Audition: National Tour of Young Frankenstein

Time: 10:30 and 12:15

Song: You Can Always Count on Me/Deep Love

Outfit:  Black and Blue short dress from Express, black tights, fierce black boots, feather headband

This log entry chronicles both the initial audition and the callback.  The train appears to have stopped there for me, but Scenery Chewer will keep you posted on any consequent auditions.

This first audition took place at an EPA (Equity Principal Audition, required by Actors’ Equity) on a rainy Thursday.  I managed to walk in at 9:30 and get an appointment time right away, which is not uncommon in the summer.

I was not in the mood to audition.  The monitor (who runs the audition, but does not actually audition people for the casting office) was in hyper look-at-me drive, which annoyed me.  In fact, everything annoyed me until I ran into my friend Elizabeth, who is One of Those People I Love To See at auditions, as opposed to One of Those People I Have to Pretend to Like to See, Even Though I Don’t.

I must’ve done reasonably well because I got a call from my agent the next day telling me I had a callback for Elizabeth, which is the Madeline Kahn/Megan Mullally role.

After downloading the 20 plus pages of sides, which included two full-length songs and several short scenes, I realized the particular challenge of trying to recreate an iconic performance.  In cases like these, you are never sure if they want you to just do what Megan Mullally did or create the role from scratch.  I opted for the second option, but having watched the movie to literally figure out the context of these wacky scenes, I realized I could not possibly create a character without the influence of these two women.
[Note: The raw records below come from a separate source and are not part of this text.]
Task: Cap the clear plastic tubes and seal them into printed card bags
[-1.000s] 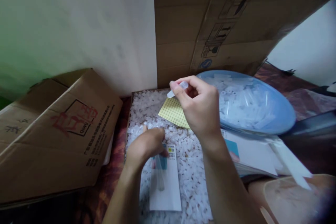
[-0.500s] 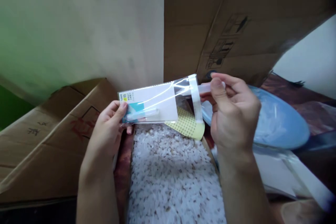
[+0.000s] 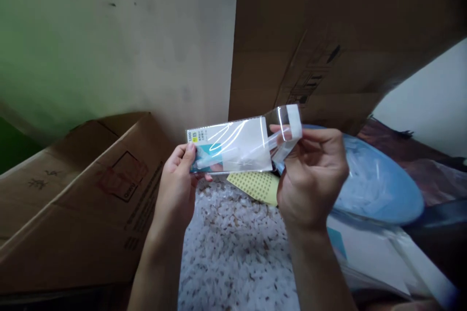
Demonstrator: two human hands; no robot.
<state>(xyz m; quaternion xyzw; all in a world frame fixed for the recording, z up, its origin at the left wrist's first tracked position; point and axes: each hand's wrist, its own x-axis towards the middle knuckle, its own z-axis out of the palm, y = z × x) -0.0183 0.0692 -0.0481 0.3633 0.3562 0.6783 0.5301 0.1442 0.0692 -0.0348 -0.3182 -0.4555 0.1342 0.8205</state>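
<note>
Cardboard [image 3: 270, 48] stood behind clear packet [image 3: 246, 141], left fingers [image 3: 188, 155] clamped its end, right fingers [image 3: 323, 136] pinched a tube [image 3: 276, 140] at its flap [image 3: 294, 120].

Packet [image 3: 281, 117]: clear film, white strip [image 3: 294, 121]. Card [image 3: 250, 138] inside: white, teal panel [image 3: 215, 148], yellow label [image 3: 194, 137]. Tube [image 3: 275, 141]: whitish, translucent. Sheet [image 3: 253, 187]: pale yellow, rows of darker dots. Loose bits [image 3: 237, 252]: milky white. Basin [image 3: 397, 180]: blue. Left carton [image 3: 87, 223]: brown, red and black print. Wall [image 3: 175, 43]: greyish white, green far left.
</note>
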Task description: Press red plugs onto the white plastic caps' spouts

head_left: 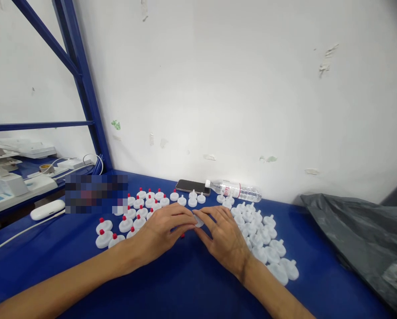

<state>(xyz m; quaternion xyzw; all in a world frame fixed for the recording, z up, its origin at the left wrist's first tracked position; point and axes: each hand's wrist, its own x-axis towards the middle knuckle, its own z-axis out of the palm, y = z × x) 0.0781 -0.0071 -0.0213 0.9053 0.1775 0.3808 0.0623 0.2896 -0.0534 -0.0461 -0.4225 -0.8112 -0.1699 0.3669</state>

I enlisted the help of my friend Stephanie and struggled through the weekend.

The morning of the callback I took ballet class, having been told that there might be a dance call later in the day.  I hoped I would fare better at this call than I had for my Broadway callback for Young Frankenstein, at which, during a particularly ebullient bell kick at the end of the combination, my left tit came flying out of my leotard– in front of Susan Stroman.  I tried to laugh.  “Do I get the job?” I joked.  No one laughed.  I did not get a callback.  I called my boyfriend and cried.
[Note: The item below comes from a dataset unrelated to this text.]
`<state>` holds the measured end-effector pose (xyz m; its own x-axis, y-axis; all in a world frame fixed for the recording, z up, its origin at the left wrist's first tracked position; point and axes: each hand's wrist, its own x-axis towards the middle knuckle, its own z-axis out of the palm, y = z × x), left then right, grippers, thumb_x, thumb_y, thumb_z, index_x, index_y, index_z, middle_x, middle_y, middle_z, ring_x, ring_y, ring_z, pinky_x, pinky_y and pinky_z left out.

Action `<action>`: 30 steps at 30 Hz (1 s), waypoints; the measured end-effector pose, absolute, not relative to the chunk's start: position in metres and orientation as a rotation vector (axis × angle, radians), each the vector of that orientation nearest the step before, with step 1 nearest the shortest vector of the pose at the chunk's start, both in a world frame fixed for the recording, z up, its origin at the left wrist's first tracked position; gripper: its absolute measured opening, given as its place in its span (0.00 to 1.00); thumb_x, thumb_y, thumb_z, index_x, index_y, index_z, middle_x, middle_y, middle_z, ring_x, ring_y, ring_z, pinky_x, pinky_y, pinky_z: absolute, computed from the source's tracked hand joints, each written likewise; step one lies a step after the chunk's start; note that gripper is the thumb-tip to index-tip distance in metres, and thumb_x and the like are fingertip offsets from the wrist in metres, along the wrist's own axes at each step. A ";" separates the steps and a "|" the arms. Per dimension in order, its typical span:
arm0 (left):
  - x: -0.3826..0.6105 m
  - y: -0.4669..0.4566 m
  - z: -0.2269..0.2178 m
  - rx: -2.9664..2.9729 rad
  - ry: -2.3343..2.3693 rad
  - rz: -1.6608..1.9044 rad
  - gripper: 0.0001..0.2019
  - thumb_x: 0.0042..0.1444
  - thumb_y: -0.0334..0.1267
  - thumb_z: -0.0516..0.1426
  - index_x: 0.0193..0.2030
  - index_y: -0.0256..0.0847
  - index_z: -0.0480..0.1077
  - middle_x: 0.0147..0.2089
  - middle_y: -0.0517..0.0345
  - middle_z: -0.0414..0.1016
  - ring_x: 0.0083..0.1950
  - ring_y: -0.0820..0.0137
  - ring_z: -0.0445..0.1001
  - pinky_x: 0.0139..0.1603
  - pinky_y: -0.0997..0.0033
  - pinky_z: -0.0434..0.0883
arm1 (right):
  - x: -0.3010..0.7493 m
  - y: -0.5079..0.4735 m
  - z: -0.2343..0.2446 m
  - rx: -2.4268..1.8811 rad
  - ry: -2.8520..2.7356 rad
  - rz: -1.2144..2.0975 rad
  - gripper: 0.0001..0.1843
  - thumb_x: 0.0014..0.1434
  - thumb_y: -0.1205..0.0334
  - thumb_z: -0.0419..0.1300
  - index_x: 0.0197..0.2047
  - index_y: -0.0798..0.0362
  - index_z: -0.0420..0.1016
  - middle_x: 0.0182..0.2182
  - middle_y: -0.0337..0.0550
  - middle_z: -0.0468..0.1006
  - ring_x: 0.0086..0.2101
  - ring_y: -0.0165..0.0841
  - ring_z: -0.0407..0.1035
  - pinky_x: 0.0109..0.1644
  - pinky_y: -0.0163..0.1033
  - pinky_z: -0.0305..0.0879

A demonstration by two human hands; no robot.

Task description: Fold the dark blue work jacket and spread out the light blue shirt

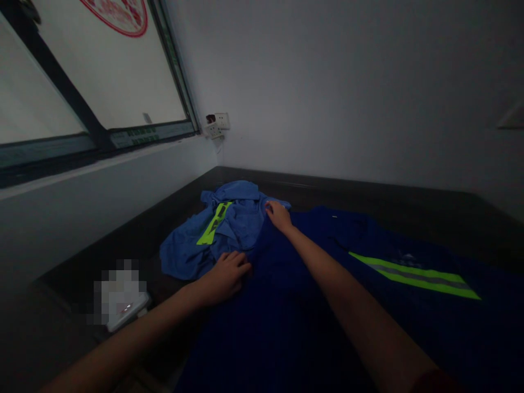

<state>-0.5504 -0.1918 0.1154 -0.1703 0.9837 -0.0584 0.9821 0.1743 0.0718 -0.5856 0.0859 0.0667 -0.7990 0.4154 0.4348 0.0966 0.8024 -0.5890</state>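
Observation:
A dark blue work shirt [303, 295] lies spread over the dark surface, with a yellow-green and grey reflective strip [417, 274] across its right part. My left hand [230, 273] is at the shirt's left edge, its fingers bent and closed on the cloth. Farther up that same edge, my right hand [280, 216] pinches the fabric between thumb and fingers. Just beyond and to the left lies a crumpled lighter blue garment [241, 215] with a yellow-green strip of its own. The lower part of the dark shirt is deep in shadow.
A dark tabletop [319, 188] runs up to a pale wall [327, 87]. Left of my forearm lies a white object [129, 311], partly blurred out. A window [123, 71] is on the left, and wall sockets [221, 120] sit in the corner.

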 end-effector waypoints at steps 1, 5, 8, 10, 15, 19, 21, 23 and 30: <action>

On the train ride down to Chelsea Studios, I put my Ipod on shuffle.  This is one of my weird pre-audition rituals, whereby I look for hidden meaning in the songs selected.  I was working with my ‘musical’ playlist, hoping for inspiration.  The first song that came up was ‘Breathe,’ from In the Heights.  It’s about a girl who leaves her hometown destined for greatness and flops.  Great.   I skipped to the next one, depressed.  It was ‘Leavin’s Not the Only Way to Go’ from Big River, which isn’t exactly cheerful, but I sang it with friends in college, so I keep it.  Next was Tommy’s ‘Listening to You.’  Hmmm.  Then ‘Big Spender’.  I was beginning to realize how stupid this ritual really is.

Once there, I realize the audition is being held in my unlucky studio.  This is the place where I blew my final callback for 101 Dalmatians.  I got callback after callback until I was auditioning for the entire creative team. I thought I was fierce, but somehow I must’ve blown it at the end because I didn’t book the job.  Still haven’t figured out how or why.  Anyway, this audition was being held in the same room.  “I may as well leave now,” I thought.

Now, I would not describe myself as a particularly superstitious person.  But every actor I know considers at least one of New York’s audition spaces unlucky.  And I’m sure that every actor has  tried-and-true rituals and superstitions, from an Ipod shuffle to a lucky outfit, lucky studio, lucky appointment time, whatever.  It’s our way of attempting to have just the teensiest bit of control in an industry fraught with rejection and ruled by dumb, plain luck.

At any rate, the studio did prove to be unlucky.  I did one scene and one song, but no more.  Possibly they wanted a Madeline or a Megan, and I can only be me.  Possibly I let nerves get to me.  Possibly, I was terrible.  Or possibly– no, probably they looked at me and went, “Isn’t that the girl whose tit flopped out of her leotard last time?  Oh, Lord.  Next!”